Medical record audit

Pharmacological pain treatment survey

This survey, used previously by the investigators, elicits patient information relating to height, weight and body mass index, current surgery and sequelae, as well as the type and quantity of analgesics prescribed prior to admission, the type of anaesthetic techniques used intra-operatively and the type and quantity of analgesic and symptom management medications prescribed and administered in the 24-hour period prior to the patient interview.

Data analysis

The purpose of the point prevalence survey in phase one is to inform the development of the MAPP by providing rich descriptive data of current analgesic prescribing and administration practices to allow comparisons with guidelines based on best available evidence. patients’ pain outcomes will provide evidence for the need to change existing practices and identify where the main gaps in practice are, for example whether the gaps relate to prescribing of analgesics or treatment of breakthrough pain. In addition, the survey data will be the pre-implementation data for evaluating the success of the implementation of MAPP in phase two.

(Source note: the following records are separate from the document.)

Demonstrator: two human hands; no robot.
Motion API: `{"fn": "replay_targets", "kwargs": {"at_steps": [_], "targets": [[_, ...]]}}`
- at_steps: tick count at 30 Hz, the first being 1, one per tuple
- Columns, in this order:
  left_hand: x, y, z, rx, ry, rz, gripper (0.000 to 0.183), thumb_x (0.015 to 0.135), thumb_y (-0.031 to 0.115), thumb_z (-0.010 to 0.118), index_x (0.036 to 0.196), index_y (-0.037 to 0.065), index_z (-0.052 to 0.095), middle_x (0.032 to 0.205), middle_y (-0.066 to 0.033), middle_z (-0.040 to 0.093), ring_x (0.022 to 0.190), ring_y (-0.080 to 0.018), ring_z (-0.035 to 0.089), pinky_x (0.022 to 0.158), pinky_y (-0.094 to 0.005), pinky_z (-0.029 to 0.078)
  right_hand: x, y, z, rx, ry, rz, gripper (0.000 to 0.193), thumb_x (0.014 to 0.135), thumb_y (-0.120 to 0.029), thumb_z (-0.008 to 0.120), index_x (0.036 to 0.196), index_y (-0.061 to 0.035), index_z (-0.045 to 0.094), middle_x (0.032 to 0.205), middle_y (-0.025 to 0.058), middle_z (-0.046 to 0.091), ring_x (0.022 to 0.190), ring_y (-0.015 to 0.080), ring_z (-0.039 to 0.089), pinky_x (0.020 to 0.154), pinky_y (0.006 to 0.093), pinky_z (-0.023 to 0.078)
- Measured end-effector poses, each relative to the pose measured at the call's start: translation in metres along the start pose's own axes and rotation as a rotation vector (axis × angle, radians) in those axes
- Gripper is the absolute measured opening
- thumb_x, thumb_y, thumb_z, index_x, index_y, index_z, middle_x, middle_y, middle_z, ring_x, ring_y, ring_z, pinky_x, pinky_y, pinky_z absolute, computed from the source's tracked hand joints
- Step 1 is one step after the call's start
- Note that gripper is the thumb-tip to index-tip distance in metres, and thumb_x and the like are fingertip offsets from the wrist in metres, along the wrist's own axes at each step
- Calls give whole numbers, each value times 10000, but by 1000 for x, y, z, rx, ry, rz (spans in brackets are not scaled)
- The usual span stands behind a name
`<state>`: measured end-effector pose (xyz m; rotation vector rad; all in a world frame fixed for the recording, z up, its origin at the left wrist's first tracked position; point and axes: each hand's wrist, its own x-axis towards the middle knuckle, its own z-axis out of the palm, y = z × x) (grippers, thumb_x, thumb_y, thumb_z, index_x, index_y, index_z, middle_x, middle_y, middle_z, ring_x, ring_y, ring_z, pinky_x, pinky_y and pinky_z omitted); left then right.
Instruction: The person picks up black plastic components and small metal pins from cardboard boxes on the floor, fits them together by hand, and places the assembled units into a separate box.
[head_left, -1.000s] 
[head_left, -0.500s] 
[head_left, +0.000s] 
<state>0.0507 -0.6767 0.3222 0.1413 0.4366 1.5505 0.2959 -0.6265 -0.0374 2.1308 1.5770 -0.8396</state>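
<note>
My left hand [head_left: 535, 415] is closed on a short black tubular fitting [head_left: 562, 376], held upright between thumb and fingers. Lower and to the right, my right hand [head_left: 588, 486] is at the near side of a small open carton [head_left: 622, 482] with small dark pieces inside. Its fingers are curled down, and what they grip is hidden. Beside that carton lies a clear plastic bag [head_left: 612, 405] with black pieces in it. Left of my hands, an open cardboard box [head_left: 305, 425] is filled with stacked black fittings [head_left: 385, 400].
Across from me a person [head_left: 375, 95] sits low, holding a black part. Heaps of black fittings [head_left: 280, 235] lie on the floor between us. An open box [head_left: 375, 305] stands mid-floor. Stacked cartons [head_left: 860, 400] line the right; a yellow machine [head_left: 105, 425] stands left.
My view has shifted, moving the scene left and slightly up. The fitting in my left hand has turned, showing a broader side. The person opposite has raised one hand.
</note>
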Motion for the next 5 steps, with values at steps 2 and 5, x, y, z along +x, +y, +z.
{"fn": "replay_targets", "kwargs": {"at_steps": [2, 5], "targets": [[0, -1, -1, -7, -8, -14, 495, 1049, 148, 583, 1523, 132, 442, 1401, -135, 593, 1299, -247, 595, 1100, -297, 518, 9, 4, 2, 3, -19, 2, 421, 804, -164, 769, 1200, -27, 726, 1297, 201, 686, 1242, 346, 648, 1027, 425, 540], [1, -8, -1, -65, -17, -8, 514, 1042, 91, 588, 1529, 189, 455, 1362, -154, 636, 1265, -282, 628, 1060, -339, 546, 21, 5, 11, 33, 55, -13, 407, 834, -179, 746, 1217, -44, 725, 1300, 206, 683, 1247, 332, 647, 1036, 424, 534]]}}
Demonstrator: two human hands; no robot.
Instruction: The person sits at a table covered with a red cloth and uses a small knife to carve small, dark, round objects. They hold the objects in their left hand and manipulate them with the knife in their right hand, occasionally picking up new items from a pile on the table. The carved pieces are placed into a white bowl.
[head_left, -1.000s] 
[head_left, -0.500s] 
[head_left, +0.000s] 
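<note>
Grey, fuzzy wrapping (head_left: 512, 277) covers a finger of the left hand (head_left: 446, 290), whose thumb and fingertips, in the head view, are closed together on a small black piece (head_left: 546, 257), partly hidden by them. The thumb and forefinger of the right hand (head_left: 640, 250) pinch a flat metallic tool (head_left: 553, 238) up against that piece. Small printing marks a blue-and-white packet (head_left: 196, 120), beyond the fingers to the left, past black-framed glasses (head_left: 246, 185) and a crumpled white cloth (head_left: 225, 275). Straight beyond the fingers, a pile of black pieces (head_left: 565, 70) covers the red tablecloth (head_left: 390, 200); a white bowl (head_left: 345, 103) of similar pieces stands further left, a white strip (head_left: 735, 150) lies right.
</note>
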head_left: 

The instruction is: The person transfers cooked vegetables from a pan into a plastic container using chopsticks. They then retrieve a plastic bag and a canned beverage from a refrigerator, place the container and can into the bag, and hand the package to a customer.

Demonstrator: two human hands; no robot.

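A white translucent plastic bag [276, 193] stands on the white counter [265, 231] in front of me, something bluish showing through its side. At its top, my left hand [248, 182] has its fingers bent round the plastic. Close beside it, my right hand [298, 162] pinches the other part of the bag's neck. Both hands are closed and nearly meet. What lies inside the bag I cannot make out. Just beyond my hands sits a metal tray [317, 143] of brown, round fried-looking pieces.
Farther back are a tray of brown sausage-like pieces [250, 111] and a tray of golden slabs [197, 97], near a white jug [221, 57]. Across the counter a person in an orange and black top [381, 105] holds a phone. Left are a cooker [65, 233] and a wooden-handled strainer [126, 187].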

Frequencies and other descriptive statistics will be used to describe the sample, pain intensity ratings and impact of pain on activities of daily living. Pain intensity ratings greater than 3 and 7 or less, will be categorised as moderate pain and ratings greater than or equal to 8 will be categorised as severe pain. Analgesic prescriptions will be described in terms of drug group (strong opioid, weak opioid, non-steroidal anti-inflammatory drug (NSAID), or paracetamol) and available doses over 24 hours. The amount and type of analgesics patients receive will be analysed as a ratio of the total amount prescribed for the 24-hour period prior to the survey. In addition, The Pain Management Index will be calculated for each patient. Scores are calculated based on the relationship between worse pain intensity scores and potency of analgesic administered. Evidence of the validity of this index has been demonstrated by Ward et al. in the cancer pain management context [51].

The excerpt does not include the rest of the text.